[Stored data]
##############################
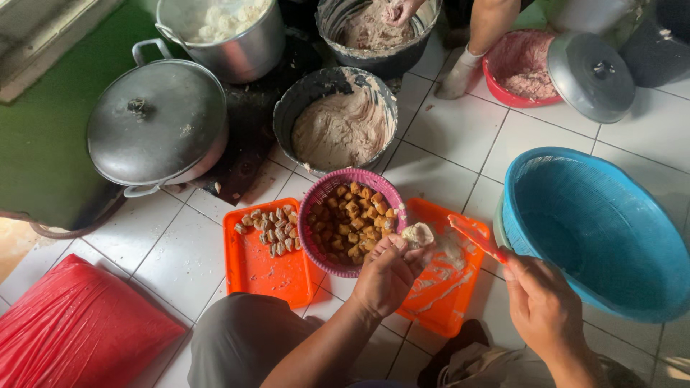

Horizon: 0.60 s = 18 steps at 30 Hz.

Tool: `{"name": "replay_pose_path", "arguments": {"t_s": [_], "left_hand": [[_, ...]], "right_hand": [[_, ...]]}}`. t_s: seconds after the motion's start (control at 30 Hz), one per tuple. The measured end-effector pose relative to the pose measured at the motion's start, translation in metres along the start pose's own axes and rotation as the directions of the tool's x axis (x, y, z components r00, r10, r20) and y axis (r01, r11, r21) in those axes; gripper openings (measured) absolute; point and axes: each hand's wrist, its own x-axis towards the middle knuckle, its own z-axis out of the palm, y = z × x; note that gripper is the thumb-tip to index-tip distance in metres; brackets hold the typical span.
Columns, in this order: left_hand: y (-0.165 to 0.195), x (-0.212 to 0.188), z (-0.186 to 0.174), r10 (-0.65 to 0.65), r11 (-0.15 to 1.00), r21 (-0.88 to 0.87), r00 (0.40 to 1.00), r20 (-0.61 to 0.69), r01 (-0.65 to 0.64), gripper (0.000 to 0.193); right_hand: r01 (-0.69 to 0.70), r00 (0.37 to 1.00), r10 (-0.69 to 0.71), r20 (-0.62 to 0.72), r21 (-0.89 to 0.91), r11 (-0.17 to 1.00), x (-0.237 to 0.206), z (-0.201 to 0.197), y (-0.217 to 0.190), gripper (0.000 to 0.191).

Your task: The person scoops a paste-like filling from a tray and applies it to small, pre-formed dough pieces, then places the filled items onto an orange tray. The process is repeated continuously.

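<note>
Head view, left hand: the left hand (pixel 384 276) is closed around a piece of tofu (pixel 417 234) smeared with pale paste, held just over the rim of the pink basket (pixel 314 241).
Head view, right hand: the right hand (pixel 543 305) grips an orange spatula (pixel 476 237) by its handle; the paste-coated blade points toward the tofu piece, not quite touching it.
Pink basket: holds many brown fried tofu cubes and sits on the floor between two orange trays.
Left orange tray (pixel 266 269): carries a small cluster of filled pieces.
Right orange tray (pixel 445 302): streaked with paste (partly hidden by the hands).
Grey bucket (pixel 338 118): just behind the basket, full of pale paste.
Blue basket (pixel 600 230): beside the right hand.
Lidded pot (pixel 158 122): far left, well apart.
Background: another person's hand (pixel 399 11) rests in a second tub of paste.
</note>
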Motion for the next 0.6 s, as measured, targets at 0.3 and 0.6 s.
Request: {"name": "replay_pose_path", "arguments": {"t_s": [0.3, 0.6], "left_hand": [[-0.001, -0.008, 0.002, -0.16, 0.987, 0.031, 0.987, 0.006, 0.159, 0.019], [-0.007, -0.004, -0.011, -0.03, 0.999, 0.037, 0.975, 0.219, 0.022, 0.013]], "right_hand": [[0.004, 0.991, -0.025, 0.132, 0.156, 0.988, -0.001, 0.002, 0.003, 0.022], [-0.087, 0.981, 0.04, 0.19, 0.247, 0.965, -0.002, 0.004, 0.002, 0.024]]}}
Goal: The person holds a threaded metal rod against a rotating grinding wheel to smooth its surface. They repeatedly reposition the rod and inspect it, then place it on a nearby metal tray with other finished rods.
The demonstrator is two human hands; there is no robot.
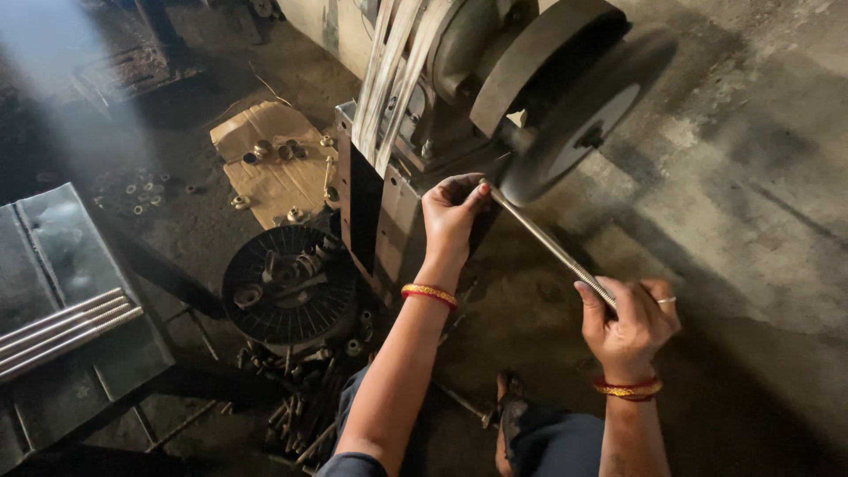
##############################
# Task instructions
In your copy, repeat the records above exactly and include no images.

# Exercise output
Horizon: 0.60 s = 18 steps at 30 Hz.

Tool: `{"name": "replay_pose_path", "arguments": {"t_s": [_], "left_hand": [[_, ...]], "right_hand": [[_, ...]]}}`. t_s: seconds after the motion's start (control at 30 Hz), one per tuple. The measured end-effector pose relative to the pose measured at the motion's start, translation in metres along the start pose's own axes and rotation as the directions of the tool's x axis (x, y, z components r00, r10, r20) and y axis (r01, r11, r21) in those axes; gripper openings (measured) absolute; point and axes: each hand's wrist, its own x-axis towards the middle knuckle, its own z-axis out of the palm, y = z × x; note that gripper is the thumb-tip to index-tip distance in metres; brackets hold the typical span.
Columns, in this order: left_hand: y (-0.165 to 0.195), x (-0.212 to 0.188), z (-0.186 to 0.174), r10 (-0.65 to 0.65), r11 (-0.15 to 1.00), r21 (-0.88 to 0.87), r00 (0.40 to 1.00), r20 (-0.61 to 0.69), r01 (-0.65 to 0.64), gripper (0.000 to 0.193); right_hand: r01 (-0.69 to 0.70), r00 (0.37 to 1.00), r10 (-0.69 to 0.71), r20 (-0.62 to 0.72), r21 (-0.89 to 0.91), r11 (-0.17 to 1.00), x (-0.237 to 0.206), z (-0.201 to 0.197), y (-0.217 to 0.190), gripper (0.000 to 0.191).

Your task: The person scoops a paste-like filling from a tray and applies it to small, pre-formed dough pieces, then places the filled items onto an orange tray. The process is repeated continuously.

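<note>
Head view, left hand: the left hand (pixel 384 276) is closed around a piece of tofu (pixel 417 234) smeared with pale paste, held just over the rim of the pink basket (pixel 314 241).
Head view, right hand: the right hand (pixel 543 305) grips an orange spatula (pixel 476 237) by its handle; the paste-coated blade points toward the tofu piece, not quite touching it.
Pink basket: holds many brown fried tofu cubes and sits on the floor between two orange trays.
Left orange tray (pixel 266 269): carries a small cluster of filled pieces.
Right orange tray (pixel 445 302): streaked with paste (partly hidden by the hands).
Grey bucket (pixel 338 118): just behind the basket, full of pale paste.
Blue basket (pixel 600 230): beside the right hand.
Lidded pot (pixel 158 122): far left, well apart.
Background: another person's hand (pixel 399 11) rests in a second tub of paste.
</note>
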Motion for the next 0.6 s, as measured, targets at 0.3 and 0.6 s.
Request: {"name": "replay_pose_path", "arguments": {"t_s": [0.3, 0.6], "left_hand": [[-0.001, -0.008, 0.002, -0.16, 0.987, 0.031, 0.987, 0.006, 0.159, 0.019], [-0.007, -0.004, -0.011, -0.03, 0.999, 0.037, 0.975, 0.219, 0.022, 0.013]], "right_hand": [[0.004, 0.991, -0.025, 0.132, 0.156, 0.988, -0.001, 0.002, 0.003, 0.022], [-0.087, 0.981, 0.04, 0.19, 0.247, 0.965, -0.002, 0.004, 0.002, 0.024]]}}
Goal: The person holds a threaded metal rod against a rotating grinding wheel to smooth its surface. They repeatedly reposition the rod and inspect it, then place it on a nearby metal tray with other finished rods.
The demonstrator is two human hands; there is no robot.

The answer has been given in its entirety.